# So Fresh and so Clean Clean!



## Honest Bob (Nov 7, 2002)

Washed and waxed both my beasts this weekend!


1992 Classic SE-R
Mods
Sylvania Silverstars
JWT Pop Charger









My SE-R with my sisters 94 LE sneaking in.








Black 200SX SE-R Rims! Not shure if I like it or not.
































And now the goodies that will be put on this weekend. 

Top Speed Header!

















Whiteline Brace!









Hyperco Gen 2's (Gotta get some AGX yet)


----------



## Honest Bob (Nov 7, 2002)

And the XE

Yep that would be my mom's 02 GXE in the background.
























200SX spoiler I picked up for $35!









I got Hyperco's for this car also, but I'm thinking of selling it.


----------



## 7875 (Apr 3, 2003)

Now all you need is a classic and you'll be set!

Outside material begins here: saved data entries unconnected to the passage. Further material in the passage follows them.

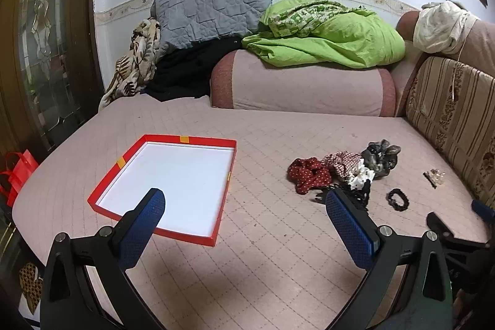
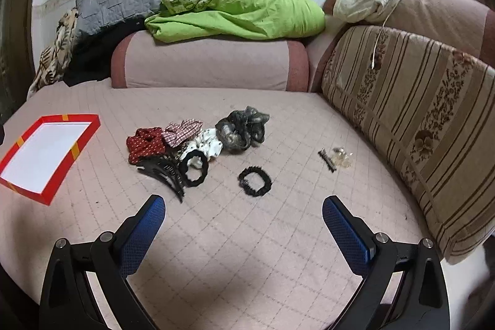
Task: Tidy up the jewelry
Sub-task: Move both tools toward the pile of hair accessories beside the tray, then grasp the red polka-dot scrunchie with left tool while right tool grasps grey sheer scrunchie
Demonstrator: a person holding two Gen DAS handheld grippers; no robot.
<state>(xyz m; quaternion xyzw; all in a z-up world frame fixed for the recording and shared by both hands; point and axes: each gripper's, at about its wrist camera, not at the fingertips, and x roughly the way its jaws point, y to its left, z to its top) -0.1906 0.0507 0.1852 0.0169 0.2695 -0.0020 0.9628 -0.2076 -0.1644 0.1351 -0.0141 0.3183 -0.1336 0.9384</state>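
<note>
With both my left gripper [image 1: 244, 206] and right gripper [image 2: 243, 214] spread and empty, the scrunchie pile [image 2: 198, 141] lies ahead of the right one, nearer it, while the red tray [image 1: 227, 141] sits left.

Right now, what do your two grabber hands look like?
Both look the same. The left gripper and the right gripper each have two long fingers faced with bumpy blue pads. The fingers sit on shiny black arms joined by round silver bolts. I see no cables, markings or sleeves.
</note>
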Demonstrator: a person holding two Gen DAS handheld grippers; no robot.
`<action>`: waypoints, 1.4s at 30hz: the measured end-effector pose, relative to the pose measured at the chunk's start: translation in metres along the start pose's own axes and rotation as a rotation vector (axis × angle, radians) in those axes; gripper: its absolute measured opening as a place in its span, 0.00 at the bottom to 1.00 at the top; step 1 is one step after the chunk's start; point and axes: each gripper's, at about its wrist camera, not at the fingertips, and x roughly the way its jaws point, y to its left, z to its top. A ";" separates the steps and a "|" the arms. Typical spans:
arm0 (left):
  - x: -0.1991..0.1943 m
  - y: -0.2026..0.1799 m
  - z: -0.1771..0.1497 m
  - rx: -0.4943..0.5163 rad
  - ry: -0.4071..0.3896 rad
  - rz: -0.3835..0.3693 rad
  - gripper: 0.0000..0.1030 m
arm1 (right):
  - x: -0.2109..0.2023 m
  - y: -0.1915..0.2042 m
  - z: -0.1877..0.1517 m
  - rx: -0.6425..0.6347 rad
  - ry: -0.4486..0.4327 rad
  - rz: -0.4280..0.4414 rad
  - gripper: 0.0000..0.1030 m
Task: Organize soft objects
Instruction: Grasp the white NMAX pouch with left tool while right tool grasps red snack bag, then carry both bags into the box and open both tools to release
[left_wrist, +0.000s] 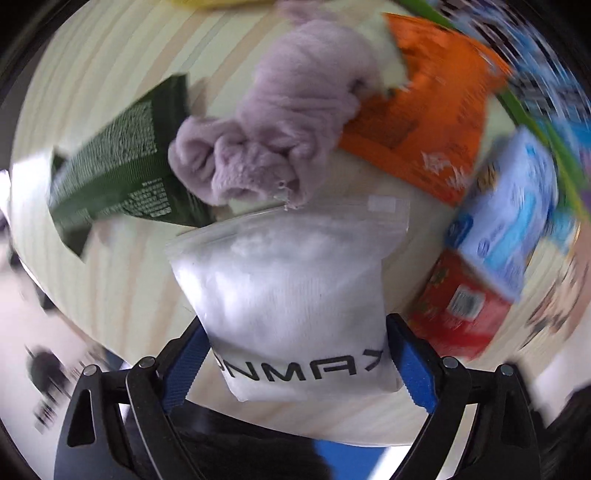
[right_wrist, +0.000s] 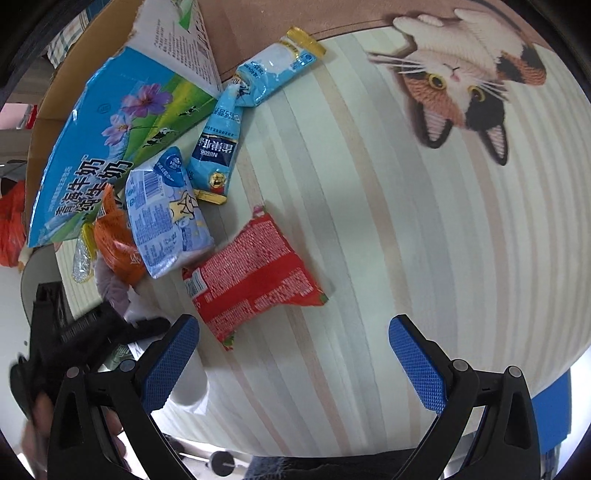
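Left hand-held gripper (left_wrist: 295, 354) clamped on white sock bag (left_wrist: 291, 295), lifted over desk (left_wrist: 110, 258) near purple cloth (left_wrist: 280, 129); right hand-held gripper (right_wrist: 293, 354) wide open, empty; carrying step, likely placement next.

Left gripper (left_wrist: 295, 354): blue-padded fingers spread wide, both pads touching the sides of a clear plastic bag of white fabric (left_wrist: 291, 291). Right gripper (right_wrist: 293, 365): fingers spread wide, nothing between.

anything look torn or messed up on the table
Yes. The blue milk carton box at the table's far left has a ragged, torn top flap, with packets piled against it. The lilac fleece cloth lies crumpled across the green packet and orange packet.
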 end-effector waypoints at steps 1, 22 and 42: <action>-0.001 -0.003 -0.003 0.050 -0.029 0.048 0.90 | 0.004 0.002 0.003 0.008 0.012 0.005 1.00; -0.005 -0.004 -0.031 0.243 -0.079 0.061 0.90 | 0.045 0.029 -0.008 -0.364 0.181 -0.297 0.94; 0.026 -0.014 -0.037 0.256 -0.148 0.097 0.79 | 0.005 0.037 -0.043 -0.251 0.069 -0.232 0.88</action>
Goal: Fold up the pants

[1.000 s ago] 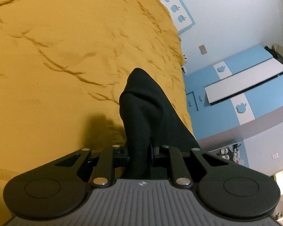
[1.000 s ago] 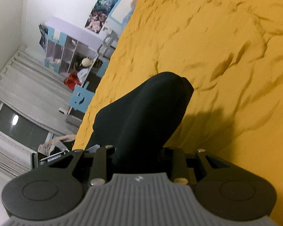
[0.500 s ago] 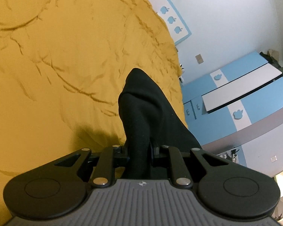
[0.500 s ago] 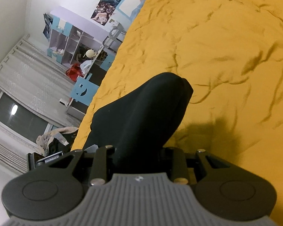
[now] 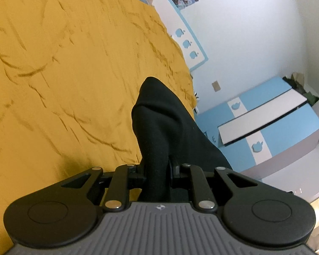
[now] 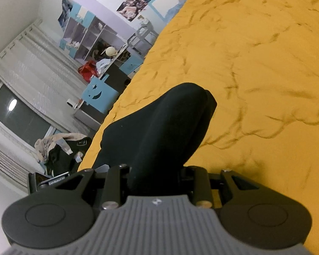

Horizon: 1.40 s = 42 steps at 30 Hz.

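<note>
Above the wrinkled yellow bed (image 5: 74,85), our left gripper (image 5: 156,170) clamped on bunched black pants (image 5: 159,123), our right gripper (image 6: 157,176) likewise clamped on the pants (image 6: 159,127), fabric held clear of the bedding.

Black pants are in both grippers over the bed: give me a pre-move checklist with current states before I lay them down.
1. Left gripper shut on the black fabric pants: ok.
2. Right gripper shut on the pants: ok.
3. Mustard-yellow wrinkled bedspread below has open room: ok.
4. Fabric bunched thick between the fingers on both sides: not ok for a flat fold.
5. Hanging part of the pants, legs aligned: cannot tell, out of view.
</note>
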Available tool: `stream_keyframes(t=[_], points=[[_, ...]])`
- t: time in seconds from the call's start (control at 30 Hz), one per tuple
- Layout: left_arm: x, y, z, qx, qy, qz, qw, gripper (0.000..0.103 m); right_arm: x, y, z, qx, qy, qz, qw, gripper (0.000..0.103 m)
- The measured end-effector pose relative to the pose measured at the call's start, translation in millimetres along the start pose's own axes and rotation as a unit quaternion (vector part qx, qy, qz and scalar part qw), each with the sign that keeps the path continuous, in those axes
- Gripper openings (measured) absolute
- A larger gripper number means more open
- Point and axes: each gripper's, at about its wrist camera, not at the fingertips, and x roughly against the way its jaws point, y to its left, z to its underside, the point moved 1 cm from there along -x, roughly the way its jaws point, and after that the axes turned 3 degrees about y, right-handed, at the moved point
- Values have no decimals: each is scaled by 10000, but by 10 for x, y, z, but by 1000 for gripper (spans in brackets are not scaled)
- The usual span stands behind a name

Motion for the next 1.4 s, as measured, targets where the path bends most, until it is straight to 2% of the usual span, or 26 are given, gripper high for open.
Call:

Both cars looking good, enjoy the engine/suspension mods. :thumbup:


----------



## Token Moron (Mar 28, 2003)

irontom said:


> Now all you need is a classic and you'll be set!
> 
> 
> Both cars looking good, enjoy the engine/suspension mods. :thumbup:



lol wtf? he has a classic.


----------



## Honest Bob (Nov 7, 2002)

cHoPs said:


> lol wtf? he has a classic.


He probably means the B11 and B12


----------



## 7875 (Apr 3, 2003)

Honest Bob said:


> He probably means the B11 and B12


Yeah, that is what I meant. AJ is insecure so he likes to catch everyone's mistakes as often as possible.


----------